O presente trabalho tem como objetivo relatar um surto de tripanossomose em uma propriedade composta por 61 animais em lactação no município de Esmeraldas, Minas Gerais, onde 45 animais do rebanho foram acometidos. O protozoário foi identificado a partir de dois testes parasitológicos, sendo eles, a técnica de microhematócrito de Woo e o teste da gota espessa. Diante da confirmação da doença, foi preconizado o tratamento de todo o rebanho a base de cloreto de isometamidium.
Introdução
O Trypanossoma vivax é um protozoário que acomete o sistema circulatório dos ruminantes (MIDAU et al., 2016) causando a tripanossomose e acarretando em grandes impactos econômicos em rebanhos leiteiros (ABRÃO, 2009). De origem Africana, este hemoparasita é transmitido ciclicamente pelas moscas tsé-tsé, enquanto que nas Américas, devido a sua capacidade de adaptação, conseguiu se manter na ausência do vetor biológico, sendo transmitido de forma mecânica pela picada de insetos nativos como as mutucas e as moscas dos estábulos (PAIVA et al., 2000). Outra forma de transmissão mecânica já relatada é a forma iatrogênica por fômites contaminados, além da introdução de animais infectados no rebanho (SILVA et al., 1997; BARBOSA et al., 2015).

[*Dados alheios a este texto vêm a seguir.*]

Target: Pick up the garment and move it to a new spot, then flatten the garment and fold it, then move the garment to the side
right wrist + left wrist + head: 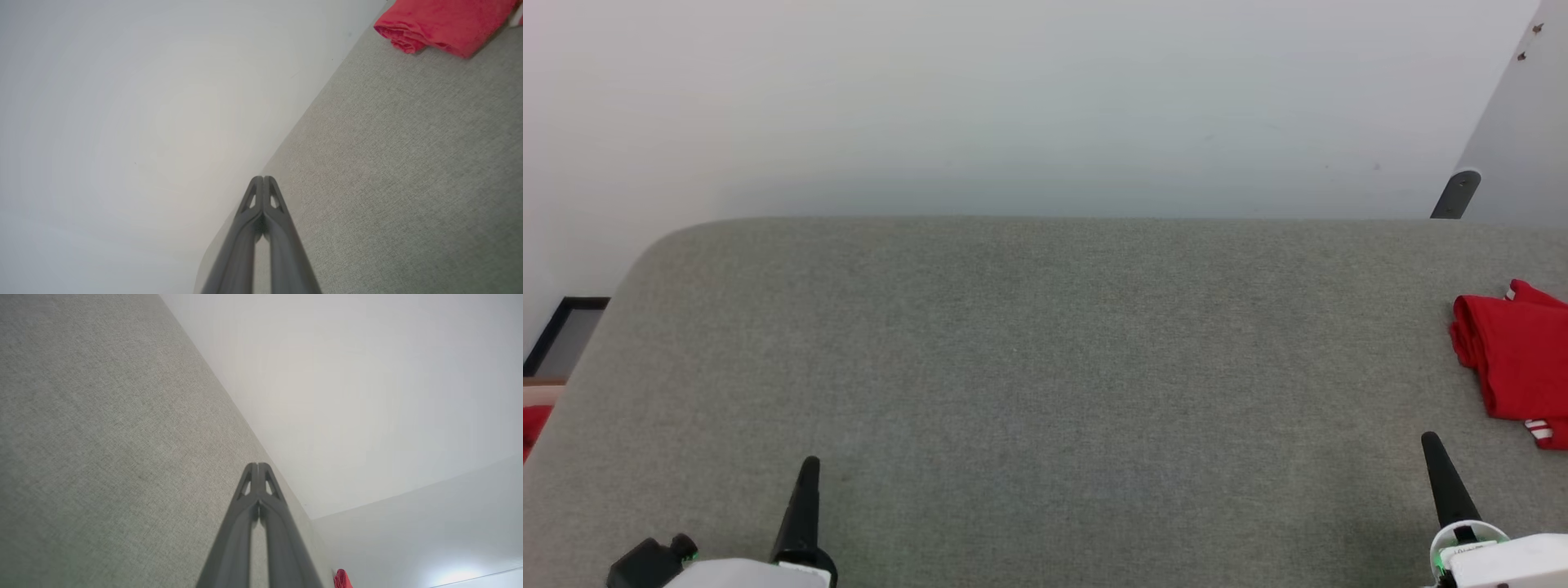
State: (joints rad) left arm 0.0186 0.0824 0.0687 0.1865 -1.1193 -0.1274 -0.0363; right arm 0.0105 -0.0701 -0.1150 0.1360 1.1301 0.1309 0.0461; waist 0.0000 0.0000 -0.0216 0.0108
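The garment (pixel 1515 363) lies folded at the right edge of the grey bench (pixel 1045 367); the left hand (pixel 258 469) and right hand (pixel 263 179) hover pinched together, empty; the task looks finished, so nothing calls for another grasp.

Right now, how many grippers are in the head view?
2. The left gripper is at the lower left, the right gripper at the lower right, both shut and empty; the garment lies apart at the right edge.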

A tripanossomose geralmente ocorre em forma de surtos causando grandes perdas econômicas, uma vez que tem sido responsável por provocar abortos, infertilidade, queda na produção de leite, anemia, mortalidade, além dos gastos com diagnóstico e tratamento (SEIDL et al., 1999). Os principais métodos de diagnósticos podem ser divididos em três grupos, sendo eles, parasitológico, sorológico e molecular (SILVA et al., 2002). Os métodos parasitológicos são os mais utilizados, dentre esses a técnica do esfregaço, técnica de microhematócrito de Woo e Buffy Coat (SILVA et al., 1997).
O primeiro relato de tripanossomose em bovinos no Brasil foi em 1946 por Boulhosa, no estado do Pará (SNARK, 2017) enquanto que no estado de Minas Gerais somente em 2008 (CARVALHO, 2008). Desde então essa doença vem se destacando por seu crescente impacto econômico em rebanhos leiteiros (ABRÃO, 2009), além do despreparo dos envolvidos perante a tripanossomose. O objetivo do estudo é relatar um surto de tripanossomose bovina em Minas Gerais e evidenciar a importância da profilaxia desta doença infectocontagiosa uma vez que são vários os prejuízos causados.
Casuística
O estudo foi realizado em uma propriedade rural de criação de bovinos leiteiros, localizada no município de Esmeraldas, Minas Gerais no mês de agosto de 2017. O rebanho era constituído por 61 animais em lactação, divididos em 3 lotes equivalentes a produção, alta, média e baixa. Os animais possuíam uma dieta a base de silagem de milho, cana e capim na época da seca. O lote de alta produção consumia cerca de 6kg de ração por animal/dia. O manejo de ordenha era realizado duas vezes ao dia, com auxílio de hormônio ocitocina antes da ordenha e não era realizada a troca de agulhas entre os animais, apenas imersão em uma solução desinfetante.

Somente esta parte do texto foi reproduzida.